Совсем неожиданно я услышала голос.
– Кто тут пытается перебудить все мое царство-государство? – с порога ко мне бежала Елизавета Андреевна. – Здесь деткам нельзя плакать, а знаешь, почему? – присев передо мной на корточки спросила она меня.
– Почему? – вытирая слезы и глядя на нее, осведомилась я.
– Если заплачет один из вас, то обязательно заплачут и все остальные. А мы здесь друг друга бережем, потому что у вас у всех нет ни пап, ни мам, понятно? – очень убедительно спросила она у меня.
– А у меня есть!! – во весь голос закричала я. – Только она ушла вместе с Катей. – А мне сказала, что так надо…
– Хорошо! Потом будем разбираться. Много у нас с тобой дел впереди… Я покажу тебе твою кроватку. Пойдем.
Я несмело подала ей руку.
– Только я одного не могу понять, почему мама так сильно плакала, когда попросила меня постучаться в вашу дверь? Вы не деретесь? У вас не будет мне страшно?
– Я верю, Юля, что после войны мы обязательно найдем твою маму. А сейчас надо потерпеть…
– Надо! Надо! Так моя мама тоже говорила, – вырвав руку, опять заплакала я.
– Успокаивайся, моя дорогая! Вот твоя кровать и тумбочка. На кроватке и на тумбочке нарисован зайчишка. Запомнишь?
– У меня в садике был флажок, – ответила я.
– Располагайся!
– Как это – располагайся? – спросила я удивленно.
– Прости, малышка, совсем не подумала. У тебя и вещей-то никаких нет!
– Это как детский сад? Тогда здесь должны кормить? Ты меня покормишь, ладно?
– Конечно! – ответила мне Елизавета Андреевна.
– А где все? Где девочки и мальчики? С кем я буду дружить? – допытывалась у нее я.
– Все в игровой комнате. Скоро придут. Пойдем, искупаемся и расчешемся. Постараемся найти тебе другое платьице, пока твое постирают, – осматривая меня, заключила Елизавета Андреевна.
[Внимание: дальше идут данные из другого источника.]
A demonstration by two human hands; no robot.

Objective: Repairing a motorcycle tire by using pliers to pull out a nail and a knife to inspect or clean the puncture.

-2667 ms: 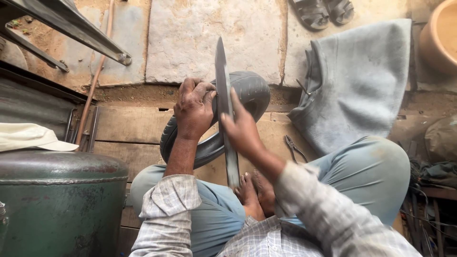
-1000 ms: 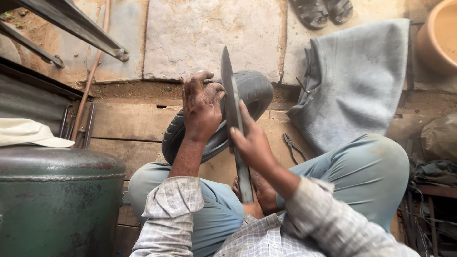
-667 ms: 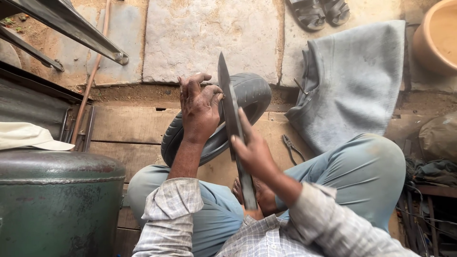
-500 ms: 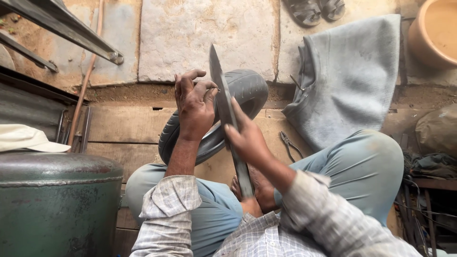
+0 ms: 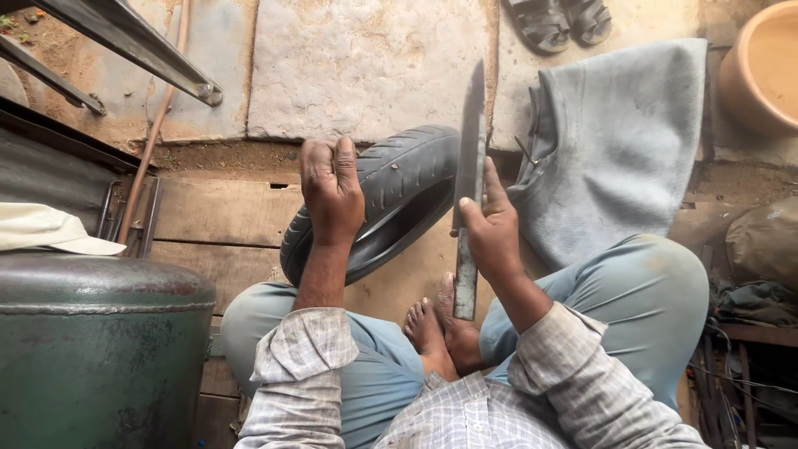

Когда меня искупали, а затем повели в класс посмотреть, как учатся старшие дети, оказалось – это интересно.
Нас в детском доме почти никто не ласкал, и от этого я часто вспоминала по ночам маму и плакала. Слово « мама» старались не говорить и не произносить: ни у кого, кроме меня, их не было. Казалось, что все они забыли про мам. А я вспоминала каждую ночь, сама себе пела те песенки, которые слышала от мамы.
Кормили нас так: за весь день давали миску затирки и кусочек хлеба. А я не любила затирку и отдавала свою порцию Кристинке, а она делилась со мной кусочком хлеба. У нас завязалась дружба. Но однажды наш обмен заметила воспитательница.
– Зачем ты отдаешь? Кто разрешил? Что ты себе позволяешь? – кричала на меня Анна Ивановна.
– Ничего не позволяю. Мы привыкли так делать, – ответила я ей спокойно.
– Что значит привыкли? Так не разрешено делать! – продолжала кричать она.
…Это была единственная из воспитательниц так похожая на мою маму. Такие же синие глаза, волосы она собирала в косу – так делала моя мама по утрам. Когда я ее первый раз увидела, то бросилась к ней, думая, что за мной вернулась моя мама. Потом долго плакала, а Кристинка меня успокаивала вместе с Анной Ивановной.
– Сейчас нас накажут, – тихо сказала мне Кристинка.
– Меня никто никогда не наказывал. Наказывают – это когда ставят в угол или бьют? – спросила я у моей подруги.
Кристинка утвердительно кивнула головой.
– Вставайте обе в угол! – закричала опять Анна Ивановна.
– Нет! – так же громко ответила я ей. – Нет! Не встану!!
Анна Ивановна схватила меня за руку и потащила в угол большого зала.
– Отпустите, я буду сейчас кричать! – предупредила ее я.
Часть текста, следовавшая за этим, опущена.